Is the tasting menu worth it at Carlo Magno?
No tasting menu details are confirmed in the available data, so it would be worth asking when you book. The Mediterranean format covering meat and fish suggests the kitchen has range, which is the foundation a tasting menu needs. If a set menu is available, the country house setting makes it the natural way to pace a full evening here.
Location
Via Campiani, 9, 25060 Collebeato BS, Italy
Collebeato, Italy
Compare Carlo Magno
| Venue | Awards | Price |
|---|---|---|
| Carlo Magno | €€€ | |
| Atelier Moessmer Norbert Niederkofler | Michelin 3 Star, World's 50 Best | €€€€ |
| Dal Pescatore | Michelin 3 Star, World's 50 Best | €€€€ |
| Osteria Francescana | Michelin 3 Star, World's 50 Best | €€€€ |
| Quattro Passi | Michelin 3 Star, World's 50 Best | €€€€ |
| Reale | Michelin 3 Star, World's 50 Best | €€€€ |
A quick look at how Carlo Magno measures up.
Also Consider
- Atelier Moessmer Norbert Niederkofler, Italian, Creative, €€€€
- Dal Pescatore, Italian, Italian Contemporary, €€€€
- Osteria Francescana, Progressive Italian, Creative, €€€€
- Quattro Passi, Italian, Mediterranean Cuisine, €€€€
- Reale, Progressive Italian, Modern Cuisine, €€€€
Carlo Magno sits at €€€ in a comparison set that is otherwise uniformly €€€€, which is the single most useful piece of information for deciding where to book. If your goal is the highest possible culinary ambition in northern or central Italy, Osteria Francescana in Modena and Dal Pescatore in Runate are the clear leaders, three Michelin stars apiece, international reputations, booking windows that can stretch months ahead. Atelier Moessmer Norbert Niederkofler in Brunico and Reale in Castel di Sangro sit in the creative-progressive tier at the same €€€€ price, with serious tasting menu formats that demand both planning and commitment. Carlo Magno is not competing with any of these on ambition. It is competing on value, atmosphere, accessibility.

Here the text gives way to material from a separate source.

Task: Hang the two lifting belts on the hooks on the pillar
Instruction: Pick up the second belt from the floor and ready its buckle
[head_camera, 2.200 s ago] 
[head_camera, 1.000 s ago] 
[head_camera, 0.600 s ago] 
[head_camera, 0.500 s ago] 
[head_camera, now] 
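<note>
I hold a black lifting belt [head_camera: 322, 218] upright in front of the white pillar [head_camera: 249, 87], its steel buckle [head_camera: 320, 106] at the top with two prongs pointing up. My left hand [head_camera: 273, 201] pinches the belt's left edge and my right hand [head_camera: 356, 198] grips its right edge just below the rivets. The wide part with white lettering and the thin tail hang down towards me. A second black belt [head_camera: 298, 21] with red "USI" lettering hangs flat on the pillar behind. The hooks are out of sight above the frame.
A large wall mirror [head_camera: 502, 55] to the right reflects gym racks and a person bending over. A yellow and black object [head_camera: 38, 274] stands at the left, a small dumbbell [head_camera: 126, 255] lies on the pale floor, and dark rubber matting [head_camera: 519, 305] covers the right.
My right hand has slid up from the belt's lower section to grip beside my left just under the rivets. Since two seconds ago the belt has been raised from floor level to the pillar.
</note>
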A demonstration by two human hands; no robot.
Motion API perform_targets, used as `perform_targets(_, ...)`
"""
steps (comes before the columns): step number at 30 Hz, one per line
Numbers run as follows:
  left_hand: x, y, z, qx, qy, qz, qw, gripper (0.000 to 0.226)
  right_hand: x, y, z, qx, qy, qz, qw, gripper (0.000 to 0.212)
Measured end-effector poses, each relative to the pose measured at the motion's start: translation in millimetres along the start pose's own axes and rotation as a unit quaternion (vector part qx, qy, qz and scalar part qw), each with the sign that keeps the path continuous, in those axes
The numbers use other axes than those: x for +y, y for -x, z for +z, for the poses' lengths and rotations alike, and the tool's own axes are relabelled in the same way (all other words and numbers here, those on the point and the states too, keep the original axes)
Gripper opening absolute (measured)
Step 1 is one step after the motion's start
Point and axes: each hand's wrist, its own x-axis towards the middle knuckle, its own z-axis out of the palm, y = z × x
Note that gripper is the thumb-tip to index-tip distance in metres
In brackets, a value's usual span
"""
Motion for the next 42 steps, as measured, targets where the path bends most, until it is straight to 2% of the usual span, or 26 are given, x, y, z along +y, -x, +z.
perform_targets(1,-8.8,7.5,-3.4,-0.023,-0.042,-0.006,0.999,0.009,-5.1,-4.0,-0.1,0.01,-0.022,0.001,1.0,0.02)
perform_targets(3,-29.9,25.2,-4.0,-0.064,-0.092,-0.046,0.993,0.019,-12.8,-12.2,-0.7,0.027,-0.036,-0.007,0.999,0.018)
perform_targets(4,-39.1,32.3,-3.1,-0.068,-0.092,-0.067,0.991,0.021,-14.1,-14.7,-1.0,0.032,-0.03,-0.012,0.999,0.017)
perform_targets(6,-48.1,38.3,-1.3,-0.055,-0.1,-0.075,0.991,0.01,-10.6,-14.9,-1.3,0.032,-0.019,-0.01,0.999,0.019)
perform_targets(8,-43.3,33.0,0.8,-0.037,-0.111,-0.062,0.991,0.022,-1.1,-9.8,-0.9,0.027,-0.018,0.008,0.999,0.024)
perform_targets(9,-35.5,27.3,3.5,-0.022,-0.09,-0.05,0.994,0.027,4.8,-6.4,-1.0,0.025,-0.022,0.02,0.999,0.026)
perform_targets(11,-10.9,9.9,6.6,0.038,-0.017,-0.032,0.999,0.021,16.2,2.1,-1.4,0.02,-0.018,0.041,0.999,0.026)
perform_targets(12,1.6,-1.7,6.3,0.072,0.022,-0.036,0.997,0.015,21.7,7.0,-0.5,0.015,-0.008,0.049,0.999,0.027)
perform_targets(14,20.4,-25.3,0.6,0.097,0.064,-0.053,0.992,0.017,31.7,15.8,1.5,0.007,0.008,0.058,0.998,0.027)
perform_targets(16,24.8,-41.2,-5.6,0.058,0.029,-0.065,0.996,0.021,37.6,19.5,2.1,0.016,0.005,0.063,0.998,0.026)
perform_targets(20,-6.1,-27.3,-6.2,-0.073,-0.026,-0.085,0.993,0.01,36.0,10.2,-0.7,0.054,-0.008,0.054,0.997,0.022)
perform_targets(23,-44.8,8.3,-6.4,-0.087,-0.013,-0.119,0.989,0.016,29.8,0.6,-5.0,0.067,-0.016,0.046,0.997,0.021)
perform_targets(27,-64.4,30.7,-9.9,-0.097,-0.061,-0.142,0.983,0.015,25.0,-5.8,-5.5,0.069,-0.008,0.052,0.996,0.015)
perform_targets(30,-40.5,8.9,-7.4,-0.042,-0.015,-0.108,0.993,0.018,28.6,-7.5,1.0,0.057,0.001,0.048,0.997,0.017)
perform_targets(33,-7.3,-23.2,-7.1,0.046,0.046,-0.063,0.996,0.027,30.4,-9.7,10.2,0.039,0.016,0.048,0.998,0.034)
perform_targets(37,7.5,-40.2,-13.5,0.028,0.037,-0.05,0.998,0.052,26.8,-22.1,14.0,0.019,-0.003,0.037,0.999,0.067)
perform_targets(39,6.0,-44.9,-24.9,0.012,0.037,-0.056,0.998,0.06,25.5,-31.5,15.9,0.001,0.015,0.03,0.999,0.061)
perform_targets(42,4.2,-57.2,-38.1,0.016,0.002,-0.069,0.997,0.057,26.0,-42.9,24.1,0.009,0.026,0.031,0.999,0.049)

The more relevant peer comparison is Quattro Passi in Marina del Cantone, which shares the Mediterranean cuisine positioning but operates at €€€€ with two Michelin stars and a coastal Campania setting. If you are weighing the two, Quattro Passi offers greater technical ambition and a stronger fine-dining format; Carlo Magno offers a better price-to-setting ratio and far easier access from Lombardy. For a diner based in or travelling through the Brescia region, Carlo Magno is the practical booking. For a dedicated Mediterranean fine-dining destination trip, Quattro Passi is the stronger call.
Within the broader northern Italian fine-dining circuit, Carlo Magno fills a gap that the starred venues do not: a high-quality, atmosphere-rich meal that does not require months of advance planning or a €€€€ budget. If you are building a multi-stop itinerary that includes bigger-ticket bookings at Le Calandre in Rubano or Enoteca Pinchiorri in Florence, Carlo Magno works well as the flexible, lower-pressure addition that still earns its place on the itinerary. Book the starred venues first; Carlo Magno will be there when you need it.